В своей челобитной Варлаам Яцкий старался убедить власти, будто он предпринял первую попытку изловить «вора» Отрепьева уже в Киево-Печерском монастыре. Но его рассказ не выдерживает критики. В книгах московского Разрядного приказа можно найти сведения о том, что в Киеве Отрепьев пытался открыть печерским монахам свое царское имя, но потерпел такую же неудачу, как и в Кремлевском Чудове монастыре. Чернец будто бы прикинулся больным (разболелся «до умертвил») и на духу признался игумену Печерского монастыря, что он — царский сын, «а ходит бутто в ыскусе, не пострижен, избегаючи, укрывался от царя Бориса…». Печерский игумен указал Отрепьеву и его спутникам на дверь 64.
В Киеве Отрепьев провел три недели в начале 1602 г. Будучи изгнанными из Печерского монастыря, бродячие монахи весной 1602 г. отправились в Острог «до князя Василия Острожского». Подобно властям православного Печерского монастыря, князь Острожский не преследовал самозванца, но велел прогнать его.
С момента бегства Отрепьева из Чудова монастыря его жизнь представляла собой цепь унизительных неудач. Самозванец далеко не сразу приноровился к избранной им роли. Оказавшись в непривычном для него кругу польской аристократии, он часто терялся, казался слишком неповоротливым, при любом его движении «обнаруживалась тотчас вся его неловкость» 65.
Будучи изгнанным из Острога, самозванец нашел прибежище в Гоще. Лжедмитрий не любил вспоминать о времени, проведенном в Остроге и Гоще. В беседе с Адамом Вишневецким он упомянул кратко и неопределенно, будто он бежал к Острожскому и Хойскому и «молча там находился». Совсем иначе излагали дело иезуиты, заинтересовавшиеся делом «царевича». По их словам, «царевич» обращался за помощью к Острожскому-отцу, но тот якобы велел гайдукам вытолкать самозванца за ворота замка 66.
После того как самозванческая интрига вышла наружу, Острожский пытался уверить Годунова, а заодно и собственное правительство в том, что он ничего не знает о претенденте. Сын Острожского Януш был более откровенным в своих «объяснениях» с королем. 20 февраля (2 марта) 1604 г. он писал Сигизмунду III, что несколько лет знал москвитянина, который называл себя наследственным владетелем Московской земли: сначала он жил в монастыре отца в Дермане, затем у ариан 67. Письмо Януша Острожского не оставляет сомнения в том, что уже в Остроге и Дермане Отрепьев называл себя московским царевичем.
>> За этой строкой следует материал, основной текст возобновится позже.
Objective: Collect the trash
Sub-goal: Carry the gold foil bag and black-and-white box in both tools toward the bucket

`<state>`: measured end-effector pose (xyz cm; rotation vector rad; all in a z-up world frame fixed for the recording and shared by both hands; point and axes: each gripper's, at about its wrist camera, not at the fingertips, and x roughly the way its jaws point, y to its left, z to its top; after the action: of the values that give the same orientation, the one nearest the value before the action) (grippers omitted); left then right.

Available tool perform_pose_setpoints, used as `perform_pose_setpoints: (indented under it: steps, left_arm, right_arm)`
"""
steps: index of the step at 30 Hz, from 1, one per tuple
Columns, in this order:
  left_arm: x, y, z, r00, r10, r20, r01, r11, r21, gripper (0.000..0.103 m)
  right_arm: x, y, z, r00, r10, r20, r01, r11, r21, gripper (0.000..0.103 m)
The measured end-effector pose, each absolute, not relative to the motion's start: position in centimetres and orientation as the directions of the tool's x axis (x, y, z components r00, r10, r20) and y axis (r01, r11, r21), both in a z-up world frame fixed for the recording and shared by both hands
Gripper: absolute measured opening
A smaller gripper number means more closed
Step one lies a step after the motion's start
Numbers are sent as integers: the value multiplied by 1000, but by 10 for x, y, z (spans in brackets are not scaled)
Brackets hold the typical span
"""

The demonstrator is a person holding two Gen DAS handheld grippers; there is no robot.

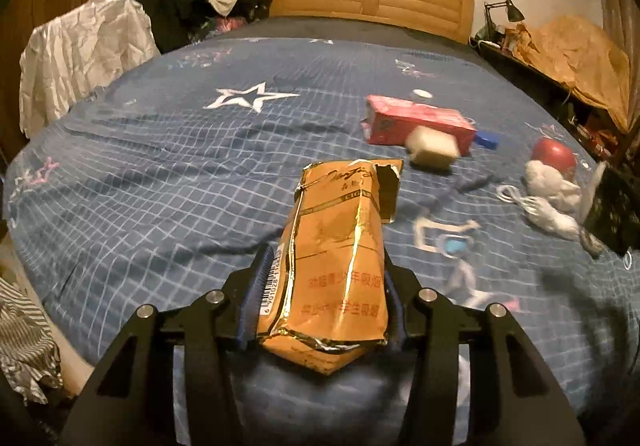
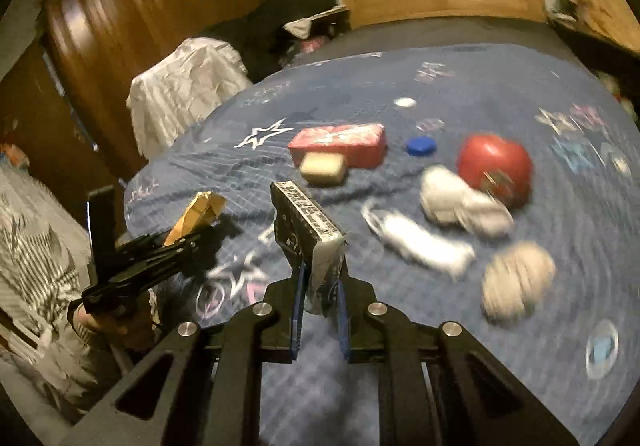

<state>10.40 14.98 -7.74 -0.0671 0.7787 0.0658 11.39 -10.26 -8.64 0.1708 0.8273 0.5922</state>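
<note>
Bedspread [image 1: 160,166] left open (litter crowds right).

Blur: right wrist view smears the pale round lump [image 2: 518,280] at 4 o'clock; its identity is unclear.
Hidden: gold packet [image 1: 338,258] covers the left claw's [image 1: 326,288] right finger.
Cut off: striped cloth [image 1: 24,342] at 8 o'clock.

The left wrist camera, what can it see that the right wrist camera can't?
Only the left wrist view shows the orange pack's printed front and the desk lamp.

Only the right wrist view shows the dark crushed pack in the right gripper, a beige wad, and the left gripper from outside.

Both show the blue bedspread, the pink box and the red apple-like thing.
</note>
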Motion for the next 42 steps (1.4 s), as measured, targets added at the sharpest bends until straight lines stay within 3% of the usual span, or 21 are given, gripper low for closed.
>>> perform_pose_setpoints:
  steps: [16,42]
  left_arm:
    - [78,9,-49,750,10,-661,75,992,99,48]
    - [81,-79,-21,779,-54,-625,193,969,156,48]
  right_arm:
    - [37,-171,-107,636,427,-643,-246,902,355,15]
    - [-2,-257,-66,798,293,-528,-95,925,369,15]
Самозванцу надо было порвать нити с прошлым, и поэтому он решил расстаться с двумя своими сообщниками, выступавшими главными свидетелями в пользу его «царского» происхождения. Побег из Дерманского монастыря объяснялся также тем, что Отрепьев изверился в возможности получить помощь от православных магнатов и православного духовенства Украины.
Покинув Дерманский монастырь, Отрепьев, по словам Варлаама, скинул с себя иноческое платье и «учинился» мирянином. Порвав с духовным сословием, он лишился куска хлеба. Иезуиты, интересовавшиеся первыми шагами самозванца в Литве, утверждали, что расстриженный дьякон, оказавшись в Гоще, вынужден был на первых порах прислуживать на кухне у пана Гаврилы Хойского 68.
Гоща была центром арианской ереси. Последователи Фауста Социна, гощинские ариане принадлежали к числу радикальных догматиков-антитринитариев. Местный магнат пан Хойский был новообращенным арианином. До 1600 г. он исповедовал православную веру. Отрепьев недолго пробыл на панской кухне — Хойский обратил внимание на московского беглеца. Из своих скитаний по монастырям Отрепьев вынес чувство раздражения и даже ненависти к православным ортодоксам — монахам. Проповеди антитринитариев, видимо, произвели на него потрясающее впечатление. По словам современников, расстриженный православный дьякон пристал к арианам и стал отправлять их обряды, чем сразу снискал их благосклонность 69.
В Гоще Отрепьев получил возможность брать уроки в арианской школе. По словам Варлаама, расстриженного дьякона учили «по-латынски и по-польски». Одним из учителей Отрепьева был русский монах Матвей Твердохлеб, известный проповедник арианства. Происки ариан вызвали гнев у католиков. Иезуиты с негодованием писали, что ариане старались снискать расположение «царевича» и даже «хотели совершенно обратить его в свою ересь, а потом, смотря по успеху, распространить ее и во всем Московском государстве» 70. Те же иезуиты, не раз беседовавшие с Отрепьевым на богословские темы, признали, что арианам удалось отчасти заразить его ядом неверия, особенно в вопросах о происхождении святого духа и обряде причащения, в которых взгляды ариан значительно ближе к православию, чем к католичеству.